(Dataset items)
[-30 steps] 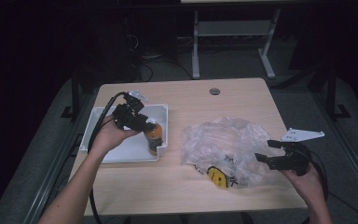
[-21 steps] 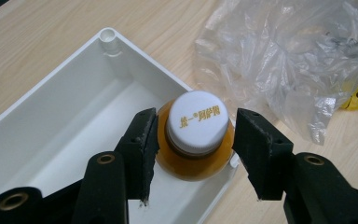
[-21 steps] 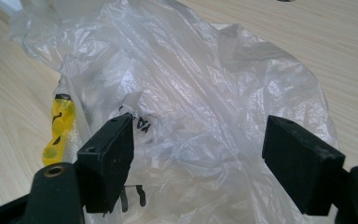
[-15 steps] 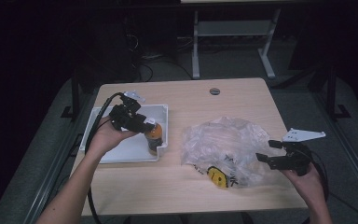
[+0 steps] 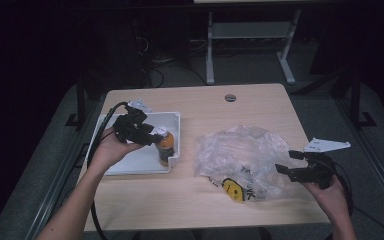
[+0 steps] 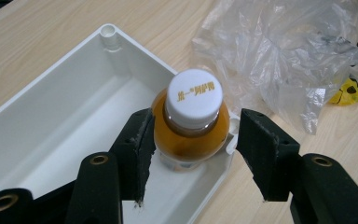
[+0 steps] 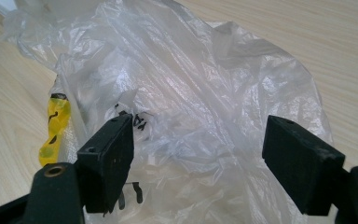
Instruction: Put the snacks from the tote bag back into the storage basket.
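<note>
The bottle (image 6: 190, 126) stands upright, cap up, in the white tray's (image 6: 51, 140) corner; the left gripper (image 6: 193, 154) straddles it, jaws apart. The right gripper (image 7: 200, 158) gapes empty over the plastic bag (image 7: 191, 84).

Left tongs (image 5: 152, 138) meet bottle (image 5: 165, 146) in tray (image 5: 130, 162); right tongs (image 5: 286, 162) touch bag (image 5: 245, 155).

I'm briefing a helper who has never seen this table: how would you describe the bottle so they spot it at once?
On the wooden table sits a white tray at the left. The bottle stands upright in its near right corner, between the open jaws of the left gripper. It is small, filled with amber liquid and capped in white, unlike the crumpled clear plastic bag to the right.
</note>
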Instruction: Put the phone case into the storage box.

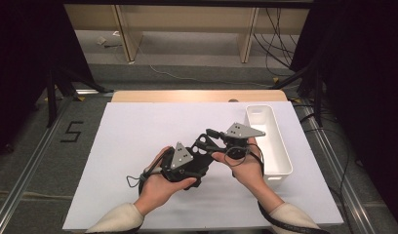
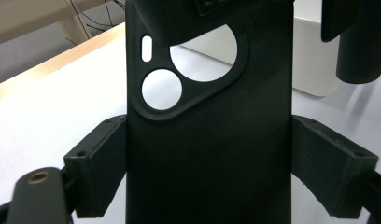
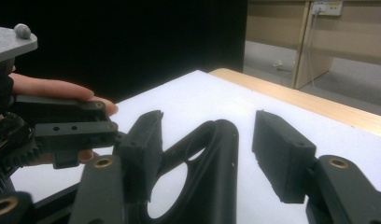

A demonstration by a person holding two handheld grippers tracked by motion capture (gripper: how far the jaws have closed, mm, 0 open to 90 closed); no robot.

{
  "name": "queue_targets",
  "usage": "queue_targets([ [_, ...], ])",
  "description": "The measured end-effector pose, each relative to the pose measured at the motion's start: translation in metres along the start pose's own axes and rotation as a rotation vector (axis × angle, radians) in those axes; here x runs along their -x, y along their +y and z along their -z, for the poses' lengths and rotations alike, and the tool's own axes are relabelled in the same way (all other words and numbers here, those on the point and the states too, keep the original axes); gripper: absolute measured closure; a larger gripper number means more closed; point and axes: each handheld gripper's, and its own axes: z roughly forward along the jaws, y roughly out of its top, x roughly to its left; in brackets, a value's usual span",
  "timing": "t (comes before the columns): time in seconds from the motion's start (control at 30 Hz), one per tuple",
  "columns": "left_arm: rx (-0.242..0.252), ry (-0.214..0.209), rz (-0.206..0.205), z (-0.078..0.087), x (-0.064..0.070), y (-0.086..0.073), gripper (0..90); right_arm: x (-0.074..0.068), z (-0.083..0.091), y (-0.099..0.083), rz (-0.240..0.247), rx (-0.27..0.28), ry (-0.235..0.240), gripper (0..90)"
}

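A black phone case with round camera cut-outs stands between the jaws of my left gripper, which press on both of its long sides. In the high view both hands hold the grippers together over the middle of the white sheet, the left gripper meeting the right gripper. In the right gripper view the case's camera end lies between the spread jaws of my right gripper. The left jaw is close against the case and the right jaw stands apart from it.
A white rectangular bin stands at the right of the white sheet, close to my right hand. A wooden table edge runs along the far side. Cables lie on the floor beyond.
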Motion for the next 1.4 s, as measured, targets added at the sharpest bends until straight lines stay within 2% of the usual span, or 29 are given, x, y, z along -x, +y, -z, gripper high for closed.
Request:
queue_targets([
  [0.27, -0.002, 0.0, 0.008, 0.0, 0.001, 0.0, 15.6, 0.0, -0.002, -0.001, -0.005, -0.015, 0.005, 50.7],
  [0.6, -0.005, 0.005, -0.006, 0.0, 0.0, 0.0, 15.5, 0.001, -0.002, -0.002, -0.026, -0.032, 0.021, 58.2],
  [0.73, -0.007, 0.001, -0.007, 0.0, 0.001, -0.001, 15.5, 0.002, -0.001, -0.002, -0.049, -0.033, 0.031, 61.4],
  [0.9, -0.009, 0.001, -0.013, -0.002, 0.004, -0.002, 15.4, 0.002, 0.001, -0.001, -0.072, -0.022, 0.052, 70.4],
  [0.97, -0.014, 0.005, -0.019, -0.003, 0.004, -0.003, 15.3, -0.001, 0.002, 0.001, -0.083, -0.024, 0.063, 73.8],
  [1.03, -0.006, 0.02, -0.029, -0.005, 0.005, -0.003, 14.7, -0.004, 0.003, 0.003, -0.12, -0.013, 0.083, 77.0],
  [1.13, 0.003, 0.025, -0.045, -0.005, 0.003, -0.002, 14.0, -0.009, 0.003, 0.006, -0.129, -0.017, 0.089, 77.7],
  [1.17, -0.01, 0.038, -0.069, -0.004, 0.001, -0.002, 15.5, -0.01, 0.003, 0.006, -0.13, -0.015, 0.089, 77.9],
  [1.2, -0.004, 0.039, -0.08, -0.004, -0.001, -0.003, 26.7, -0.011, 0.004, 0.007, -0.116, -0.027, 0.092, 78.1],
  [1.23, -0.002, 0.014, -0.052, -0.004, -0.002, -0.003, 26.1, -0.011, 0.004, 0.008, -0.106, -0.024, 0.085, 78.1],
  [1.27, 0.0, -0.009, -0.03, -0.003, -0.004, -0.004, 24.2, -0.01, 0.004, 0.008, -0.117, -0.02, 0.096, 78.1],
  [1.4, 0.007, -0.032, -0.039, 0.0, -0.009, -0.004, 27.9, -0.007, 0.007, 0.011, -0.088, -0.031, 0.114, 78.1],
])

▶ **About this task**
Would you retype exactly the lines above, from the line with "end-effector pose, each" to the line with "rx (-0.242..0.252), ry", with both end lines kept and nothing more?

▶ **Expected answer**
  "description": "The measured end-effector pose, each relative to the pose measured at the motion's start: translation in metres along the start pose's own axes and rotation as a rotation vector (axis × angle, radians) in those axes; here x runs along their -x, y along their +y and z along their -z, for the poses' lengths and rotations alike, and the tool's own axes are relabelled in the same way (all other words and numbers here, those on the point and the states too, keep the original axes); gripper: absolute measured closure; a larger gripper number means more closed; point and axes: each handheld gripper's, and its own axes: z roughly forward along the jaws, y roughly out of its top, x roughly to its left; in brackets, a value's usual span",
  "timing": "t (comes before the columns): time in seconds from the motion's start (control at 30 Hz), one per tuple",
  "columns": "left_arm: rx (-0.242..0.252), ry (-0.214..0.209), rz (-0.206..0.205), z (-0.078..0.087), x (-0.064..0.070), y (-0.086..0.073), gripper (0..90); right_arm: x (-0.074..0.068), z (-0.083..0.091), y (-0.099..0.083), rz (-0.240..0.247), rx (-0.27..0.28), ry (-0.235..0.240), gripper (0..90)"

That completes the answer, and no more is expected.